Would you copy only the lines below, from the one containing "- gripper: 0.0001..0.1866" through the very last one, leaving the pictures out?

--- SOURCE MATERIAL Enclosed Below ---

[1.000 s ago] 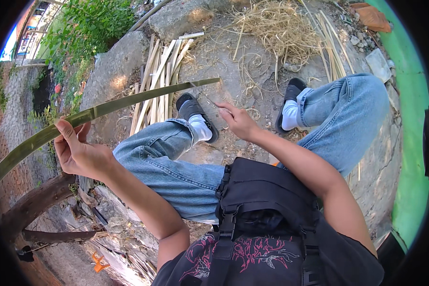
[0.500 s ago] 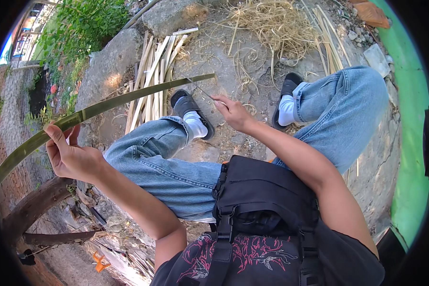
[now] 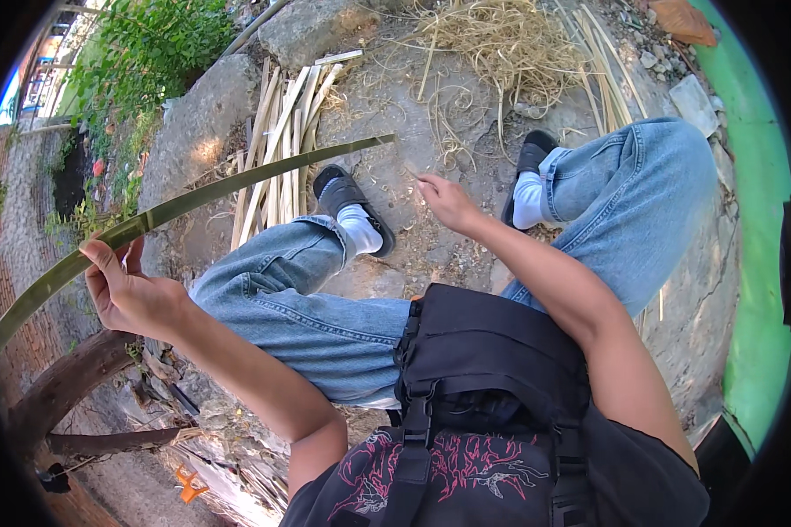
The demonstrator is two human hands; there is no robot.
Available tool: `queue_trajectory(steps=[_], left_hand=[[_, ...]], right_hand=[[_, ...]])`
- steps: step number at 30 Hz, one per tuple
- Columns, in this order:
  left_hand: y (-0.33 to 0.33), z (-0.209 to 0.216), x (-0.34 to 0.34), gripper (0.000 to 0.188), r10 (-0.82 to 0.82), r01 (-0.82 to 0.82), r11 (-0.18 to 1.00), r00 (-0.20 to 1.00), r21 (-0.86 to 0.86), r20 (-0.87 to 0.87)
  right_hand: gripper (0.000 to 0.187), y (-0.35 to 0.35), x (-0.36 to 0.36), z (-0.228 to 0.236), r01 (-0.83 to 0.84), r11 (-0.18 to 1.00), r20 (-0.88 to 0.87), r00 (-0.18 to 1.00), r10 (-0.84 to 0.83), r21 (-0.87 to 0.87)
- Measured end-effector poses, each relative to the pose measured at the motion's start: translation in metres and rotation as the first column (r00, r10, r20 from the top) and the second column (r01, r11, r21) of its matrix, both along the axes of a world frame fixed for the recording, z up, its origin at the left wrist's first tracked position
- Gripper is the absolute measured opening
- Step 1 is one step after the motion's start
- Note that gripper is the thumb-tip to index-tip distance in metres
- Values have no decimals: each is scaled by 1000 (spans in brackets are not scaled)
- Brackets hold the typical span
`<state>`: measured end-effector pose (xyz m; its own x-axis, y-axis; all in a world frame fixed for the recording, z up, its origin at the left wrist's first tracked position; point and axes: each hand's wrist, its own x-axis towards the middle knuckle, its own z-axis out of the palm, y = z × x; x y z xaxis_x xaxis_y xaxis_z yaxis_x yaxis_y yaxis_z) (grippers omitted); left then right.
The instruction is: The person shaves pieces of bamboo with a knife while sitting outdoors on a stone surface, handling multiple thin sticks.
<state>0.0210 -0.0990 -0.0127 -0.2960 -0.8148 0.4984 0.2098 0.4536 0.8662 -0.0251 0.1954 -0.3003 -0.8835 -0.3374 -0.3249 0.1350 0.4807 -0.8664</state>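
My left hand pinches a long green bamboo strip between thumb and fingers. The strip arcs from the far left edge up to a free tip beyond my left foot. Past that tip, to the right, my right hand is closed on a thin knife. Only a short bit of the knife shows ahead of my fingers, its blade blurred or edge-on. It stands apart from the strip.
Split bamboo slats lie beside my left sandal. Ahead sits a heap of curled shavings, with more slats to its right. Rocks and a branch lie left; a green wall stands right.
My right hand has moved a little to the right and nearer to me, taking the knife off the strip's end. My left hand keeps its hold, almost still.
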Motion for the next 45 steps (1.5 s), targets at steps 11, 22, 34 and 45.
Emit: queue_trajectory(steps=[11,22,34,45], left_hand=[[-27,-19,9,16,-390,411,904,906,119,-165],[-43,-21,7,23,-190,227,953,964,202,-187],[-40,-25,8,25,-317,362,913,919,186,-234],[11,-6,-12,45,-123,224,927,940,303,-318]], right_hand=[[40,-23,8,63,-197,954,8,979,204,-226],[38,-14,0,6,-66,995,210,977,49,74],[39,-26,18,25,-191,980,42,980,193,-48],[38,31,-21,77,-84,871,64,996,60,485]])
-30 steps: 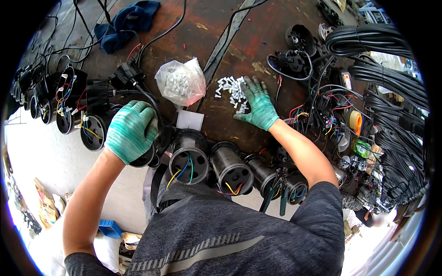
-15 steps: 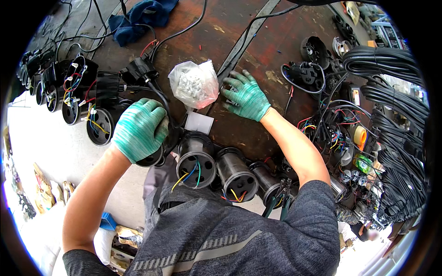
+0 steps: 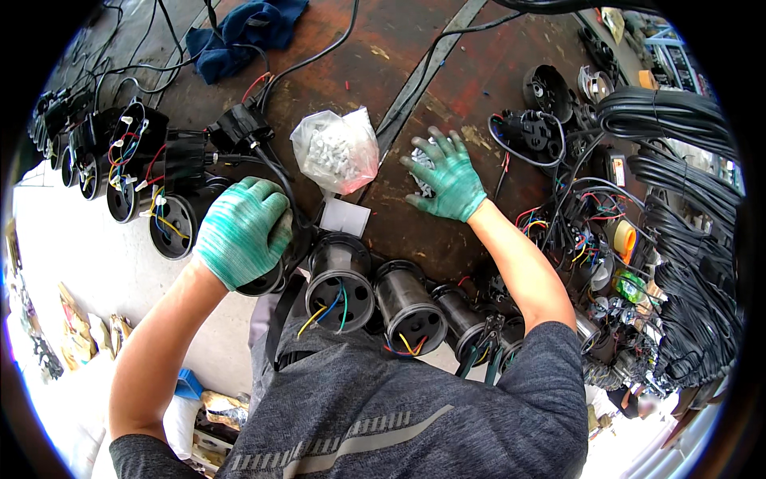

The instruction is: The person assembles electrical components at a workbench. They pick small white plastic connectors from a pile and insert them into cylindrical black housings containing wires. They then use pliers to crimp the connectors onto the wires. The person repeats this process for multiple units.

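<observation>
My left hand point(image 3: 245, 231), in a green-and-white knit glove, is wrapped over the top of a black cylindrical housing point(image 3: 266, 283) at the table's near edge. Most of that housing is hidden beneath the glove. My right hand point(image 3: 448, 177), gloved alike, lies with spread fingers over a small heap of whitish pieces point(image 3: 422, 187) on the tabletop. Between my hands stands a clear plastic bag point(image 3: 337, 156) full of similar small white pieces. A white square card point(image 3: 345, 218) lies just in front of it.
More black housings with coloured wires point(image 3: 341, 279) line the near edge, and others point(image 3: 171, 223) extend left. Pliers point(image 3: 485, 343) rest at the near right. Coiled black cables point(image 3: 670, 116) and loose wired parts crowd the right. A blue cloth point(image 3: 247, 36) lies at the back.
My right hand has shifted right, away from the bag, and its fingers have spread; more white pieces show under it. My left hand has stayed on the housing.
</observation>
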A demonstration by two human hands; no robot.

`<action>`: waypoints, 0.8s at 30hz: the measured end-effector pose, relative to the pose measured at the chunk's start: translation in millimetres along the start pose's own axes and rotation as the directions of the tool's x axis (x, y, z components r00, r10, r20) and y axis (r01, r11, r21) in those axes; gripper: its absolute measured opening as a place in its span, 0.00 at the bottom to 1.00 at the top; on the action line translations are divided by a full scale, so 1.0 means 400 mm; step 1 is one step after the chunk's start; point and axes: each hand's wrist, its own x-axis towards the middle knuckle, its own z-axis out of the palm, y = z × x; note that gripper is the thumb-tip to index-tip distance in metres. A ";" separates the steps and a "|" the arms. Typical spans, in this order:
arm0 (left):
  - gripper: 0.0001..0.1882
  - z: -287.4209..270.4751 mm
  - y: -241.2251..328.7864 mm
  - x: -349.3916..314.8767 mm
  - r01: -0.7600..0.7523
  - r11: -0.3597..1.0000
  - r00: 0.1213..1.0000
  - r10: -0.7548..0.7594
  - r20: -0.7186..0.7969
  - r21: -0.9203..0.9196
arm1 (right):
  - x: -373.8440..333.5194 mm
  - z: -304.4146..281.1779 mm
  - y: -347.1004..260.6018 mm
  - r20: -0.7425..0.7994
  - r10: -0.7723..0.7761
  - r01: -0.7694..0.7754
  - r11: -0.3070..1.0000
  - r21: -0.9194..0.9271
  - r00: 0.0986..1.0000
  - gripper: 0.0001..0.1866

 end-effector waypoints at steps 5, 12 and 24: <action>0.10 0.001 0.000 -0.004 -0.003 1.000 1.000 0.003 -0.015 -0.024 | 0.026 0.020 0.001 -0.112 -0.008 0.002 0.999 -0.051 0.994 0.23; 0.09 0.006 -0.005 -0.005 -0.017 1.000 1.000 0.017 -0.021 -0.020 | 0.023 0.021 -0.003 -0.106 -0.053 0.041 0.994 -0.104 0.993 0.08; 0.09 0.000 -0.002 -0.001 -0.025 0.999 1.000 0.025 -0.016 -0.032 | 0.029 -0.006 0.006 -0.093 0.110 -0.116 0.991 -0.068 0.990 0.13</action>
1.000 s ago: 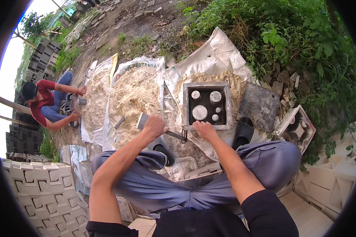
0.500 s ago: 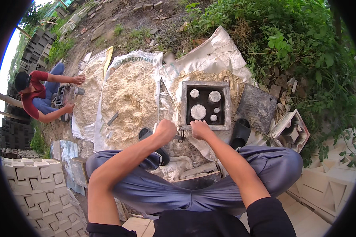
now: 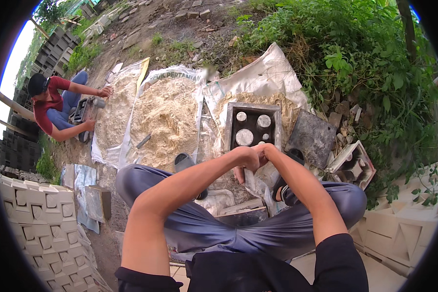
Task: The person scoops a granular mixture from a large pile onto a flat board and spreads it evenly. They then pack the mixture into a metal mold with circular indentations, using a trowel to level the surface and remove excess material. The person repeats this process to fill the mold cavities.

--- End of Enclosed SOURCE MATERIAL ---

**REPLY**
  - gripper: 0.0001..0.1866

 end-effector waypoints at steps 5, 12 and 24: <action>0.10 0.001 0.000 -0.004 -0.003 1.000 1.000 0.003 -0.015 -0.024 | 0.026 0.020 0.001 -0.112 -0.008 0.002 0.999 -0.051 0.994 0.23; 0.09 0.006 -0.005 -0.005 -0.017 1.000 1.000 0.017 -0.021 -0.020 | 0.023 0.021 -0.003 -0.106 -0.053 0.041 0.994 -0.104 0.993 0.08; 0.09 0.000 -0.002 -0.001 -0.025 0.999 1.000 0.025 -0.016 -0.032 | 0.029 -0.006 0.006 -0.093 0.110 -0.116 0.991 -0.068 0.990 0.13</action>
1.000 s ago: 
0.500 s ago: 
now: 
Task: The person scoops a granular mixture from a large pile onto a flat board and spreads it evenly. They then pack the mixture into a metal mold with circular indentations, using a trowel to level the surface and remove excess material. The person repeats this process to fill the mold cavities.

That is the complete output.